São horas de jantar. Estão 33o C em Lisboa. As esplanadas entre o Cais do Sodré e Santos estão repletas, cheias de vozes em línguas diferentes, em conversas e gargalhadas. É de novo Verão na cidade. Não fossem as máscaras a apertarem os cotovelos e as indicações de entrar e sair muito bem desenhadas à porta, dir-se-ia estarmos num ano igual aos outros. É a nova normalidade: alegre, mais verde, orgulhosa do combate contra o vírus, subtil na discriminação de quem entra ou fica à porta assente em códigos QR. Quase em fim de férias, a celebrar o Verão, saboreio uma Estrella Daam, que há uns anos só se bebia em Barcelona, a acompanhar uns peixinhos da horta. Gosto desta possibilidade de ter o mundo à mesa. Sei que este luxo tem os dias contados, como a minha fresquíssima imperial importada sem preocupações de CO2.
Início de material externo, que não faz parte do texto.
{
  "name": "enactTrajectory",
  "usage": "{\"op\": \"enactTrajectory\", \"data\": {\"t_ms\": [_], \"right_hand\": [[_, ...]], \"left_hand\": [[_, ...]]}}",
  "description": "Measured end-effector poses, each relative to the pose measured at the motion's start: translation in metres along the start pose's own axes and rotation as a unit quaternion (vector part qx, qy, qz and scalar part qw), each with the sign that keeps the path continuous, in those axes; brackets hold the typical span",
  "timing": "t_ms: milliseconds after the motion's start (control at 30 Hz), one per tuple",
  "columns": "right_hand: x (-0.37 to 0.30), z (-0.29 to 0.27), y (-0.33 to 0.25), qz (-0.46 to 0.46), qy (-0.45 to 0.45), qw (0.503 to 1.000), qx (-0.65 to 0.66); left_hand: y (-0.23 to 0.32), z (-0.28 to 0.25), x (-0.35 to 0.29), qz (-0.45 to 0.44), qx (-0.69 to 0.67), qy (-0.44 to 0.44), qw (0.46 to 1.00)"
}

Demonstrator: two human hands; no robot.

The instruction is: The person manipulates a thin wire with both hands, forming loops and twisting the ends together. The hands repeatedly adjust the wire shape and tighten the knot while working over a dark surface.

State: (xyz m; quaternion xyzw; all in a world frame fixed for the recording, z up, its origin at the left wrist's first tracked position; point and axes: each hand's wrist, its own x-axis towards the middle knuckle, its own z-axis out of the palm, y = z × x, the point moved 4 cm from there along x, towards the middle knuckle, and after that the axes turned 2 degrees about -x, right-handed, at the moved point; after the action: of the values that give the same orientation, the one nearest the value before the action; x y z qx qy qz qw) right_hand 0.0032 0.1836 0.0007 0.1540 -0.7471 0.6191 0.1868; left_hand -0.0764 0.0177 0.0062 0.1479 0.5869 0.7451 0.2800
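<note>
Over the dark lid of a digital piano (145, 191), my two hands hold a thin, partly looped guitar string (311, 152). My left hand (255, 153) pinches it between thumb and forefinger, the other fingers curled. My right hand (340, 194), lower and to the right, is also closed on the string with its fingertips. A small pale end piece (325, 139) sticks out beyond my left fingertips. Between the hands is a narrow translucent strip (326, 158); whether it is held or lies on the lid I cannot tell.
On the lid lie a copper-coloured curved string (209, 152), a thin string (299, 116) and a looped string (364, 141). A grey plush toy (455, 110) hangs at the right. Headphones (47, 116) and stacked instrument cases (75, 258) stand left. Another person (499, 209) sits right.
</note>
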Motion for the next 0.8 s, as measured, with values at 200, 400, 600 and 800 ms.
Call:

Em Portugal e Espanha, esta semana, atingiu-se o máximo histórico do preço do megawatt por hora (MWh). Quanto terão aumentado os custos de produção desta imperial e dos peixinhos da horta? Como é que a indústria alimentar, ou qualquer outra, cujos consumos eléctricos são elevadíssimos, pode ser competitiva?
Em Espanha, isto discute-se na rua. Com os valores a chegarem aos 120 euros por MWh, partidos e população exigem a intervenção do governo. Em Portugal, a pagarmos o mesmo, nem falamos sobre isso. No entanto, de acordo com o relatório do Observatório da União Europeia para a Pobreza Energética, num ranking de 28 países, Portugal ocupa o 25º lugar. É um dos países que apresenta mais dificuldades na climatização das casas e em que um quarto da população passa mal com frio ou calor demais. E a nossa indústria como suportará os custos energéticos? Continuarão a ser deslocados para o consumidor?
No regresso a Lisboa parei numa vila do Alentejo para comprar fruta numa carrinha. São dois irmãos de Grândola. Peguei nos pêssegos mais maduros e perguntei “são da região?” O homem riu-se: “Os nossos são estes aqui ao lado. Mas são mais caros. Nós não conseguimos vender ao mesmo preço, não temos produção para isso. E olhe que os espanhóis são mais doces.” Pegou em quatro pêssegos nacionais e ofereceu-mos. “Olhe, leve. Nem vale a pena tentar vender.”
O que serve para escolher um pêssego, serve para escolher uma t-shirt, uma bicicleta, uma companhia de aviação, um hotel, ou um canal de streaming. Perante o esforço e custos de produção, a sobrecarga fiscal e burocrática, e as leis laborais, Portugal perde competitividade, empobrece, endivida-se.
Talvez a rentrée seja o momento para discutirmos a sério como equilibrar as necessidades energéticas com as energias disponíveis, e a produção industrial com as exigências ambientais. Como manter o equilíbrio entre os hábitos de consumo adquiridos e a necessária alteração de comportamentos.
A crise climática exige uma transição energética. A consciência moral exige um capitalismo responsável. E não temos escolha senão estarmos à altura das exigências.